Denn man fühlt sich weniger wie ein Kraftfahrer denn wie Dirigent, wenn man diesem famosen Kraftpaket seinen Vortrieb entlockt. Und so mächtig der Maybach sein mag, so mühelos lässt er sich damit bewegen. Selbst auf der Landstraße bleibt der Puls in der Komfortzone, weil zum potenten Motor auch noch die patente Hinterachslenkung kommt: Mit einem Einschlag von mehr als zehn Grad lässt sie den Radstand spürbar schrumpfen und das neben dem seligen Pullmann mit großem Abstand längste Auto in der jüngeren Mercedes-Geschichte fühlt sich so handlich an wie einst der Baby-Benz.

Allerdings wissen gerade die Schwaben, dass auch die Reichen aufs Geld schauen. Und weil es den V12 erst für 315.200 Euro aufwärts gibt, bieten sie den Maybach für fast 100.000 Euro weniger deshalb auch als 580er mit dem 503 PS starken V8-Motor an. Der ist nicht ganz so souverän, kommt nur auf – Achtung Ironie – magere 700 Nm und hat im wörtlichen wie im übertragenen Sinn keinen ganz so guten Klang, ermöglicht aber nicht minder flottes Fahren. Denn von 0 auf 100 kommt er sogar in 4,4 Sekunden und auch hier sind die 250 Sachen gesetzt. 

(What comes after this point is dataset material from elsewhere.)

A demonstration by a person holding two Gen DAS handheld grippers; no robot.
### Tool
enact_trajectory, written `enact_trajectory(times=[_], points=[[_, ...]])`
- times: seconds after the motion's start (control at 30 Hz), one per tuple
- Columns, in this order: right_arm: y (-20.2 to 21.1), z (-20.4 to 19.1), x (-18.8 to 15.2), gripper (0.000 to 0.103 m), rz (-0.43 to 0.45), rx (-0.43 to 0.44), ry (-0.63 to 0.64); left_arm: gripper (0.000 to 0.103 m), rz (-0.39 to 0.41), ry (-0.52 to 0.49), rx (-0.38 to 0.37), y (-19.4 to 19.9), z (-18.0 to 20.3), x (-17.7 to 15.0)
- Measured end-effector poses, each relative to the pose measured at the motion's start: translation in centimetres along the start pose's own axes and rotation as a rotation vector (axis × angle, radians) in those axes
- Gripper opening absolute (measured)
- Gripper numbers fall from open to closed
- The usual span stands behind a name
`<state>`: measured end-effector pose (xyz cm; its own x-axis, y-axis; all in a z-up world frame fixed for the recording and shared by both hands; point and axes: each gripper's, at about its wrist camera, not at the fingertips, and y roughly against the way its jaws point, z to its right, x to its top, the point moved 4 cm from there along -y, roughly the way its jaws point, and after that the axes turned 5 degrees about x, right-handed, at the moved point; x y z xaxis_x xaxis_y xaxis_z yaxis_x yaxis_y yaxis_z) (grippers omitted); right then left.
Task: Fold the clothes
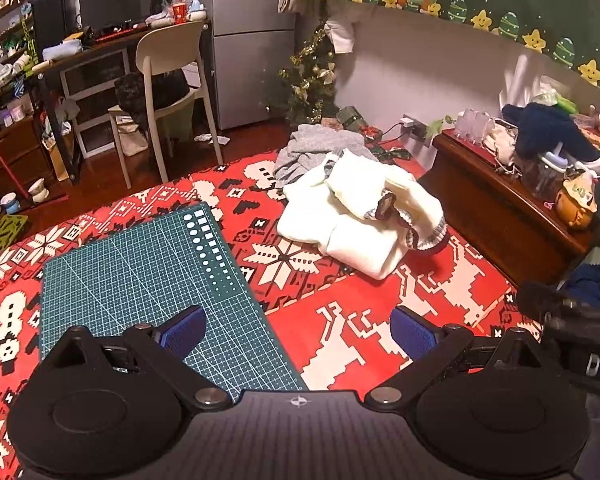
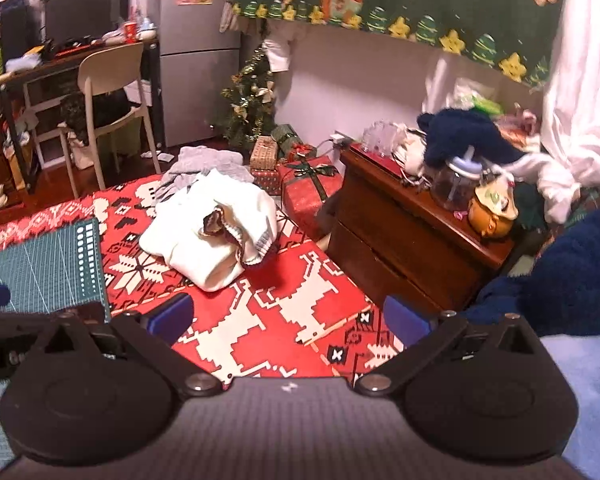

Mehr Format, mehr Finesse, mehr Fußraum und für die Hinterbänkler Loungeliegen wie im Flieger – all das hat natürlich seinen Preis – und der liegt stolze 60.000 Euro über der ohnehin schon gestreckten und deshalb teureren Langversion der S-Klasse. Dem Erfolg scheinen diese Tarife aber keinen Abbruch zu tun. Nicht umsonst wurden vom Vorgänger in fünf Jahren über 50.000 und allein im letzten Jahr 12.000 Exemplare verkauft.